Chapter 3 opens the examination of the trope of temporal disjuncture, which will continue in chapter four. It argues that Phyllis Alesia Perry’s Stigmata and Charles Johnson’s Oxherding Tale manipulate past and present modalities (respectively), to contradict the Enlightenment principle that history moves forward progressively and linearly. However, where most scholarship on these novels links temporal disjuncture to non-Western conceptions of time, this chapter suggests that their alternative temporalities reveal a strange and often disconcerting faithfulness to the theology of time that Augustine of Hippo laid out in some of his most canonical works. Since Augustinian theology has had such formative, lasting consequences for Western Christianity, and Catholicism in particular, the argument uncovers a tension in these novels, both of which very plainly reject Western conceptions of chronological progress. Yet such theological contradictions constitute the revisionary historiographic aims of the genre and establish its importance to our understanding of African American literarature.
Chapter 1 considers two novels by Toni Morrison which are widely celebrated for undermining Enlightenment rationalism: Beloved and A Mercy. As critics often note, Morrison’s concept of rememory—an antirealist trope, premised on the supernatural irruption of the past in the present—achieves this by imagining an alternative history of slavery. Yet a complete picture of these novels requires an account of the way that Morrison structures rememory—quite remarkably and with palpable historical reservations—as a Catholic sacrament. The chapter therefore addresses a significant gap in scholarship on Morrison (who identifies as Catholic), but never does it imply that her religious vision is uncritical or pure. Rather, it suggests that the sacramental aspects of rememory are in constant tension with the sharp critique of Catholicism evident in both novels. That critique builds upon the sociological study of slave religion that Orlando Patterson developed in Slavery and Social Death, particularly his pioneering claim that “the special version of Protestantism” which arose in the American South as slave religion was, in key respects, theologically “identical” to Catholicism.
This introduction considers why African American authors would engage Catholicism in their efforts to revise the national discourse on slavery during the civil rights and Black Power movements, a period characterized by a deep suspicion of the cultural institutions that historically supported the rise of slave societies in the Americas. Contemporary narratives of slavery, from the earliest to the most recent, devote significant aesthetic attention to Catholic rituals and mysteries—even as they remain sharply critical of the political and social policies of the Catholic Church. The introduction charts this tension by locating the genre’s emergence during a time when heightened public attention to Catholicism following the Vatican II proceedings on race coincided with the rise of a broader national conversation on the legacy of slavery. It argues that this confluence is reflected in the ambivalence with which the contemporary slave narrative approaches Catholicism.

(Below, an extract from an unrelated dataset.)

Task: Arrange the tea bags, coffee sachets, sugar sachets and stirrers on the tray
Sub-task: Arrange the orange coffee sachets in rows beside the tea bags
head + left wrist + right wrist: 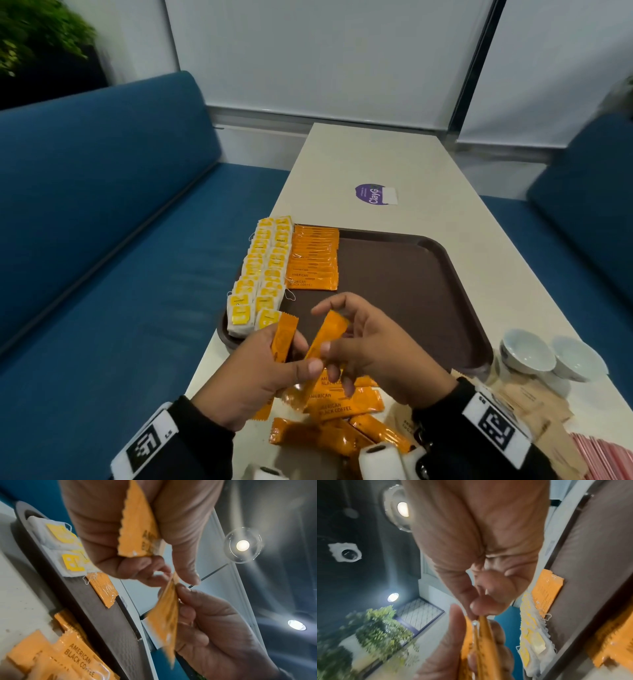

Chapter 2 focuses on another trope that upsets the realist and rationalist discourse of slavery: spirit possession. Whereas existing scholarship stresses the postmodernist resonances of this trope, the chapter argues that Catholicism serves to frame—and even to facilitate—the antirealist effect that spirit possession has on two contemporary narratives of slavery. First is Ernest Gaines’s The Autobiography of Miss Jane Pittman, which is one of the earliest examples of the genre and a novel rarely associated with either spirit possession or Catholicism. By highlighting where Jane’s narrative voice is possessed by other speakers, this chapter documents how the Catholic characters in the novel enable it to engage radically antirealist views about history without ultimately endorsing them. The second part of the chapter focuses on Leon Forrest’s critically acclaimed but insufficiently studied novel Two Wings to Veil My Face, which also figures storytelling as a kind of spirit possession. Despite its obvious skepticism towards organized religion, the novel depicts these spiritual intercessions as Catholic sacraments: rituals of eating and drinking that recall the Eucharist. Thus, Catholicism is implicated in the way the narrator remembers slavery and in the parts of his history that are “beyond understanding.”